A specially adapted kitchen in one of Harbour Light’s properties

In August last year Civitas bought 26 properties with 182 tenancies for £17.8m; each property has a 25-year lease with Harbour Light. The organisation is one of 15 housing associations to partner with Civitas.

“One of the big driving forces behind Civitas is their longevity – they are not looking to sell the homes on again quickly, which was a big fear for us when the portfolio was going to be sold. The fact that we have a quasi-institutional landlord with a social conscience, and transparency puts us at ease,” says Mr Adams, who adds that he expects Harbour Light to grow by an average of 25 beds a year.

Any expansion will be in the North West. Mr Adams says: “Since the Civitas transaction went through we have been targeted a lot by all sorts of investors, property portfolios, other care businesses nationwide – but I only want to offer provision in the North West, as does our board: we are all from here.

“We don’t want to do anything outside of our area. We are set up as a community interest company, our community being Merseyside and the surrounding areas.”

 

Inmind

A shared approach

Homes managed: 40 sites
Outcome: an innovative and forward-thinking care partnership

“I’m a nurse first and foremost: that’s why I trained, and that’s why I came into this work,” states Reuben Evans.

Mr Evans is hospital director at Battersea Bridge House, London, one of 10 nationwide sites in the Inmind Healthcare Group – the independent care provider for people aged over 18 with complex mental health needs, personality disorders and physical health requirements.

And from his enduring dedication to being a nurse, his passion for what Inmind does is clear.

“We get to see somebody’s progress. People come in who may be struggling in some way, whether that be in how to relate to others, or to maintain a sense of hope for the future. Eventually they move on and leave the service – ideally to live independently in the community or live in a supported environment. That is what we are about.”

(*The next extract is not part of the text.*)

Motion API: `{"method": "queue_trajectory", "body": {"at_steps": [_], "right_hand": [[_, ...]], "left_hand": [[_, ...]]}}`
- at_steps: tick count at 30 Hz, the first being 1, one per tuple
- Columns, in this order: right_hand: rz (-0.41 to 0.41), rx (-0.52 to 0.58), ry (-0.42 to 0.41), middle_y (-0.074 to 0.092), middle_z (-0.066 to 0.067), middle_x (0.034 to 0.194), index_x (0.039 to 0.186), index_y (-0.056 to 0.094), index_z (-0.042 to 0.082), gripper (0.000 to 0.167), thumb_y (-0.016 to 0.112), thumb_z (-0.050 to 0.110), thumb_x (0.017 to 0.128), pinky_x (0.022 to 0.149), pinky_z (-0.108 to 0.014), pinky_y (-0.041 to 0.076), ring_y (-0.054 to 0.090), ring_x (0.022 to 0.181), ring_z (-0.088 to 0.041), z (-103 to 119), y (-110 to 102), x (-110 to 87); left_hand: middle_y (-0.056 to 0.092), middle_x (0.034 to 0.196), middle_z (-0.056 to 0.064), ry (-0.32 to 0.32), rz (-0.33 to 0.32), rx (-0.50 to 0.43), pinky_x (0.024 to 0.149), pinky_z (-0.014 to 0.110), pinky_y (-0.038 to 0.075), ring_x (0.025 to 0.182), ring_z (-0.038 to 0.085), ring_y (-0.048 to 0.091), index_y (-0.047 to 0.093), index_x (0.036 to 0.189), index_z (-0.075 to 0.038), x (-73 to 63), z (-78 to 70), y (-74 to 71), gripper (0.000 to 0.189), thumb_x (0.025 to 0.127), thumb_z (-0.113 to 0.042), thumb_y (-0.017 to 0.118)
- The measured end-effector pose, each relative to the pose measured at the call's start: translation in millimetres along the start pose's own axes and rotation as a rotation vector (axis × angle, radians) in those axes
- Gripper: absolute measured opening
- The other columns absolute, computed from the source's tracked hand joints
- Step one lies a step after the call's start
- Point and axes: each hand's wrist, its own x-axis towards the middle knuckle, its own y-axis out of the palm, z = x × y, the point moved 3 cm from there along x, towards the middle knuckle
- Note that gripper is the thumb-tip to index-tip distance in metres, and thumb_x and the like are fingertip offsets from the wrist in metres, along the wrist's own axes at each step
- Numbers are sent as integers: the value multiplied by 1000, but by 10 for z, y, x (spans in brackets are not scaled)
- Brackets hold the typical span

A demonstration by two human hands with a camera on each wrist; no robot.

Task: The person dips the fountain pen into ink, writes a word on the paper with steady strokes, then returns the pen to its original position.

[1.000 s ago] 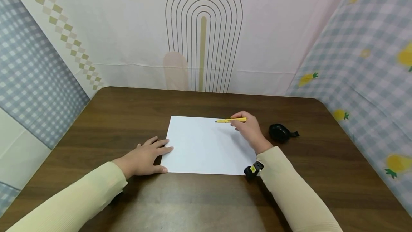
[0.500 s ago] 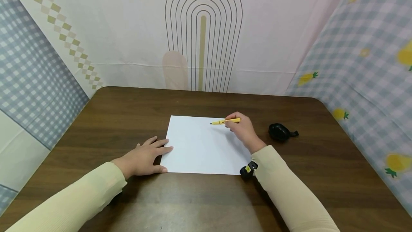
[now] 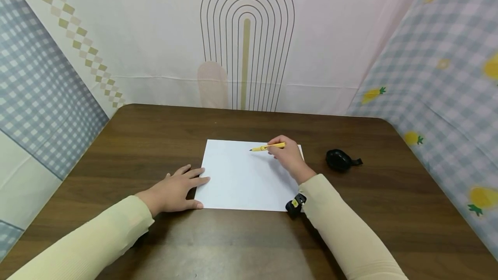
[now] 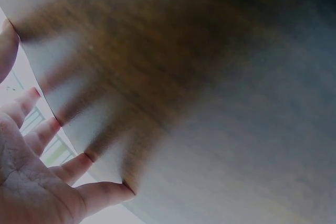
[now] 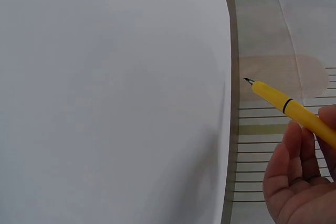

Inmind is based in the Midlands, London, and Yorkshire and the Humber, and has worked in partnership with the NHS since 2002. It takes NHS referrals from clinical commissioning groups or directly from NHS England.

The organisation is one of Civitas’ care provider partners. They first began working together following a £121m deal in December 2017, where Civitas purchased 61 properties with specialist accommodation for 427 people. Inmind now provides care support to many of these individuals.

Mr Evans describes Civitas as “the provider of the physical environment, while we manage and maintain that environment to deliver the services to people. There’s that partnership element”.

The direction of government policy is pushing for greater integration in design and delivery of health and social care. In Mr Evans’ view, Inmind and Civitas really “fit that model”.

He adds: “You have two organisations coming together who bring the health and social care together with them from different, but complementary perspectives.”